__What is being asked__: Somewhere below, one line contains "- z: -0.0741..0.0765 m" and a later line contains "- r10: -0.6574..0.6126". Output those two lines and everything between them exactly, and nothing else.

────────────────

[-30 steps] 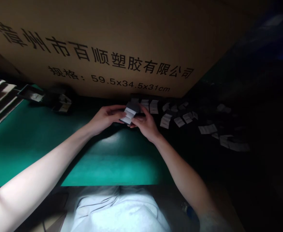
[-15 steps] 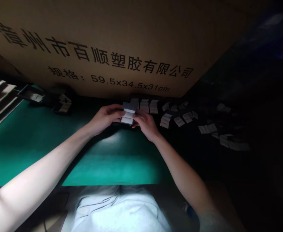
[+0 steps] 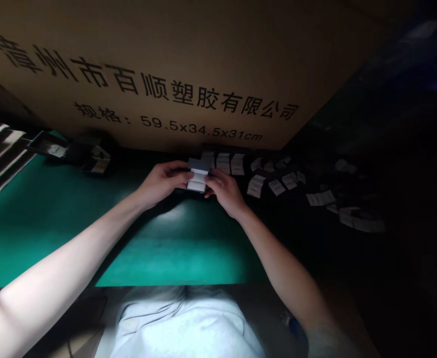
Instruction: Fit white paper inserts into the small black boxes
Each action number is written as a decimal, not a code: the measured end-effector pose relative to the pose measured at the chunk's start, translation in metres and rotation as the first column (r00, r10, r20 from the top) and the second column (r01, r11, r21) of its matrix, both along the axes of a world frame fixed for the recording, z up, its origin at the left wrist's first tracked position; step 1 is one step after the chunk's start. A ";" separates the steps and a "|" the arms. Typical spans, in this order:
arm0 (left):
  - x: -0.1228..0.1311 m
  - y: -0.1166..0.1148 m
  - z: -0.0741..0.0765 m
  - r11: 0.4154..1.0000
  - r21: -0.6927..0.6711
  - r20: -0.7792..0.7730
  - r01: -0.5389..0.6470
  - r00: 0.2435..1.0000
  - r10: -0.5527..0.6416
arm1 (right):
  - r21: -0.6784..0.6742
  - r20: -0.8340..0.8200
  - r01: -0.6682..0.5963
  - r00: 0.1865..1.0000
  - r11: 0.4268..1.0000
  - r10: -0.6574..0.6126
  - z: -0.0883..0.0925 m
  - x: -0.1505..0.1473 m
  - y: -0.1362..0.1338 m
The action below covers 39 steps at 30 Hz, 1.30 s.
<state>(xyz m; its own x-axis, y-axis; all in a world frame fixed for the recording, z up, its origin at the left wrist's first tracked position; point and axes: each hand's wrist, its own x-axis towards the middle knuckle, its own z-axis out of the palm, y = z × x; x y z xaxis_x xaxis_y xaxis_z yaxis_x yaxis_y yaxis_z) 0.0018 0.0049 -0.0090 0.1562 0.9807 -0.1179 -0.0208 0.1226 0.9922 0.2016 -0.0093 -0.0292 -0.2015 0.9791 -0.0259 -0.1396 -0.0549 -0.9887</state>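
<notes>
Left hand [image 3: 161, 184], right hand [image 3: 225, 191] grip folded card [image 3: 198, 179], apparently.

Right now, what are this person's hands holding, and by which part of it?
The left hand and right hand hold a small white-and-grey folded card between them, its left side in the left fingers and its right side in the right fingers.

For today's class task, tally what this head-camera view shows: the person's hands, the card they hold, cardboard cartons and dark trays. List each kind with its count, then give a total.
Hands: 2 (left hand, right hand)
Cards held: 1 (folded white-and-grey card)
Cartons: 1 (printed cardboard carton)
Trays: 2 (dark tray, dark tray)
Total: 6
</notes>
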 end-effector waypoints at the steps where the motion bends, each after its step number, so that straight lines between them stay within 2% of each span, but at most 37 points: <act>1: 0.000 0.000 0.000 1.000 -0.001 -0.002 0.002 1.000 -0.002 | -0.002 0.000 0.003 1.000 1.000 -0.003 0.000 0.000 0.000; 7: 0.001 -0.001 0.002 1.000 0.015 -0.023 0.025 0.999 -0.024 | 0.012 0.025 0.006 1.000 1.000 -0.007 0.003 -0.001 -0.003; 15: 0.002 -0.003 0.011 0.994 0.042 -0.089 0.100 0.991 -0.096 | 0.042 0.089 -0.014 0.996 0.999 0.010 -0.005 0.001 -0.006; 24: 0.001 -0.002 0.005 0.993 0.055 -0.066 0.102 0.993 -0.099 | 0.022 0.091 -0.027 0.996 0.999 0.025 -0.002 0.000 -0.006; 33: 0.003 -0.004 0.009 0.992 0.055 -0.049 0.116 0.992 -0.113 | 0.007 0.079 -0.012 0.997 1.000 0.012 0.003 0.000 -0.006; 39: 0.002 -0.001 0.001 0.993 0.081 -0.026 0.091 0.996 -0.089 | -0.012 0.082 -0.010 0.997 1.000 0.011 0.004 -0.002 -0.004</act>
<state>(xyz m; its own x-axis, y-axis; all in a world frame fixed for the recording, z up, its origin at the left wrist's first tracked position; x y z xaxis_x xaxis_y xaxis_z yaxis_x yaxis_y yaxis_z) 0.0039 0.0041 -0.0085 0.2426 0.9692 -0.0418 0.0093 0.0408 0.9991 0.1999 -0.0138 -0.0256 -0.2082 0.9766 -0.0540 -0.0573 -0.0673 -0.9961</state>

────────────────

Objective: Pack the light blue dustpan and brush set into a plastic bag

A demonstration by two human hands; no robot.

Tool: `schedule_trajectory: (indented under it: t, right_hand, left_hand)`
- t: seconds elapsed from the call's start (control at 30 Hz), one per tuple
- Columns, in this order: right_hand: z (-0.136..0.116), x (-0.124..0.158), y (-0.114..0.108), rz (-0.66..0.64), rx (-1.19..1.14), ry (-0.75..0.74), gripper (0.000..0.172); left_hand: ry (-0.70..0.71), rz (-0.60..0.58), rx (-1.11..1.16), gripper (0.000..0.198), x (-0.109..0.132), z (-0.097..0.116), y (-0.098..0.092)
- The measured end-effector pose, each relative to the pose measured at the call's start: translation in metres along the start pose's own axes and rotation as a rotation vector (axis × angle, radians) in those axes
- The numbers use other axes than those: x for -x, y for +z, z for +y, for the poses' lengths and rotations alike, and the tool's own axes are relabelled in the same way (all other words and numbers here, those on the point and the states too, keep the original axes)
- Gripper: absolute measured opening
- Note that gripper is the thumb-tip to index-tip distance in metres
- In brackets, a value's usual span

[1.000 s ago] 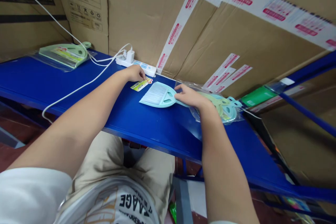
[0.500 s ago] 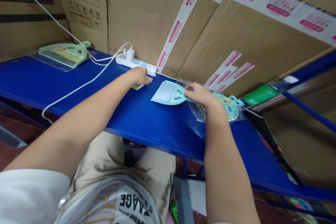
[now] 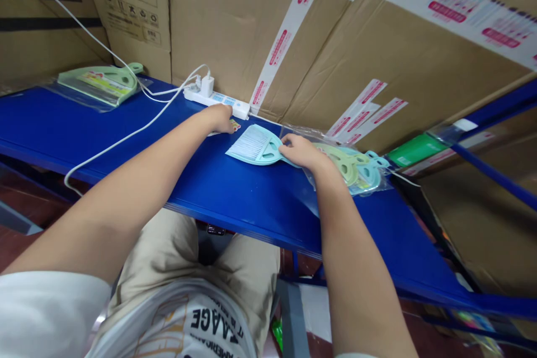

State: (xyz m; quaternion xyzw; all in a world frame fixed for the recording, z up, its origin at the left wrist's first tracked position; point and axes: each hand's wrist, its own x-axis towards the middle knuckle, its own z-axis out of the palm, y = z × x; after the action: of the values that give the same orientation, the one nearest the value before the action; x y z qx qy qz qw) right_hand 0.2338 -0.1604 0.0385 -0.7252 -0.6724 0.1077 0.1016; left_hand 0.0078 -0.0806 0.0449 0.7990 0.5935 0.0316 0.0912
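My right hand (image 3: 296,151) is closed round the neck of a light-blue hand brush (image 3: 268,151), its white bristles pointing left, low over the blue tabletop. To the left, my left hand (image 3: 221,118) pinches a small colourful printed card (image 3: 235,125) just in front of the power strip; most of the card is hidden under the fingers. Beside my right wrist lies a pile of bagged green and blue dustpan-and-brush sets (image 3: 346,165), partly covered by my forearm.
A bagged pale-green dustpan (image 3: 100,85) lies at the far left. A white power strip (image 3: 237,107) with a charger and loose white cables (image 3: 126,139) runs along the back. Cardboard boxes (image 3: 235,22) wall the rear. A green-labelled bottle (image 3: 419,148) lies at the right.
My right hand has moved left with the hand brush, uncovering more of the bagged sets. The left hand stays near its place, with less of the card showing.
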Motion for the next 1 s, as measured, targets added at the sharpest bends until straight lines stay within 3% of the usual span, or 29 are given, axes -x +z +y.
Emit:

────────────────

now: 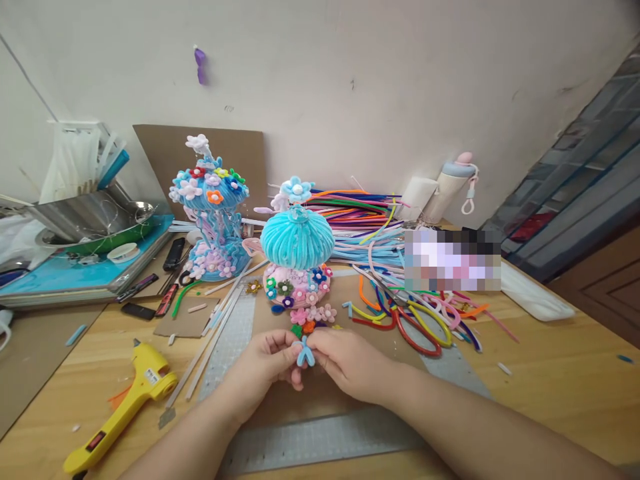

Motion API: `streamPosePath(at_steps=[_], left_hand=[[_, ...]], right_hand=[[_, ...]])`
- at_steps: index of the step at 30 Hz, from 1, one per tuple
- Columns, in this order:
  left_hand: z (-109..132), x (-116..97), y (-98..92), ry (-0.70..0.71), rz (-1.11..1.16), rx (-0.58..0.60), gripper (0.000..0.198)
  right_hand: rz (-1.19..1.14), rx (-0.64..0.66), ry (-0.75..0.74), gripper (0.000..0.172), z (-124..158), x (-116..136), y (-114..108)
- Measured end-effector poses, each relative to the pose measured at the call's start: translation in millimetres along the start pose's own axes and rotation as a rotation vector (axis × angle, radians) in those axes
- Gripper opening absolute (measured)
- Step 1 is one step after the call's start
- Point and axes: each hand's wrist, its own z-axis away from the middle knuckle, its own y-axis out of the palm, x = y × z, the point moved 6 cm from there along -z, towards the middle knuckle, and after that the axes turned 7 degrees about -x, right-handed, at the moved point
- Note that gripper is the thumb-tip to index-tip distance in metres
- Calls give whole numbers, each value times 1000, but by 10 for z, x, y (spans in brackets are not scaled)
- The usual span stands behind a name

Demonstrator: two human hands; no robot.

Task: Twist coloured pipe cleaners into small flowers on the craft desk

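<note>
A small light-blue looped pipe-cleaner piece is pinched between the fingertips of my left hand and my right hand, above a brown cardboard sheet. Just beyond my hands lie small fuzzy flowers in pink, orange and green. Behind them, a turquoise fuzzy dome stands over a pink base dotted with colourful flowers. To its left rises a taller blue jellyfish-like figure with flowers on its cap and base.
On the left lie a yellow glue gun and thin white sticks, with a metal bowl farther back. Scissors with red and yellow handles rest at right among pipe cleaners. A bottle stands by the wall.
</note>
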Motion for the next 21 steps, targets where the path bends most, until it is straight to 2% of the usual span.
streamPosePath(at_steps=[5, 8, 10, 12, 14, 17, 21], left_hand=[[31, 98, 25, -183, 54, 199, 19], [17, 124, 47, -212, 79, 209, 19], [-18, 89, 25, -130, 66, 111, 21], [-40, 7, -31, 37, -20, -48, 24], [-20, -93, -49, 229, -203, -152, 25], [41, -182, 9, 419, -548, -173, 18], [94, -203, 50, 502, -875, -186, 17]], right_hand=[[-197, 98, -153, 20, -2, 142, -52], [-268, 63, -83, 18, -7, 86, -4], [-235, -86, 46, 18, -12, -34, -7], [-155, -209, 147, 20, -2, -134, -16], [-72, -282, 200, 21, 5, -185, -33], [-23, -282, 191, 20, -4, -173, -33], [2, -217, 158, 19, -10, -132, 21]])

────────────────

__Your response__:
  - z: -0.0741..0.0765 m
  - r11: 0.4154..1.0000
  - r21: -0.6927..0.6711
  - r20: -0.7792..0.7730
  - r01: -0.5389..0.6470
  - r00: 0.2435..1.0000
  - r10: -0.5527..0.6416
arm1 (right):
  - r21: -0.6784..0.6742
  - r20: -0.8340..0.8200
  - r01: -0.6682..0.5963
  - r00: 0.1865..1.0000
  - r11: 0.4268..1.0000
  - r10: -0.6574..0.6126

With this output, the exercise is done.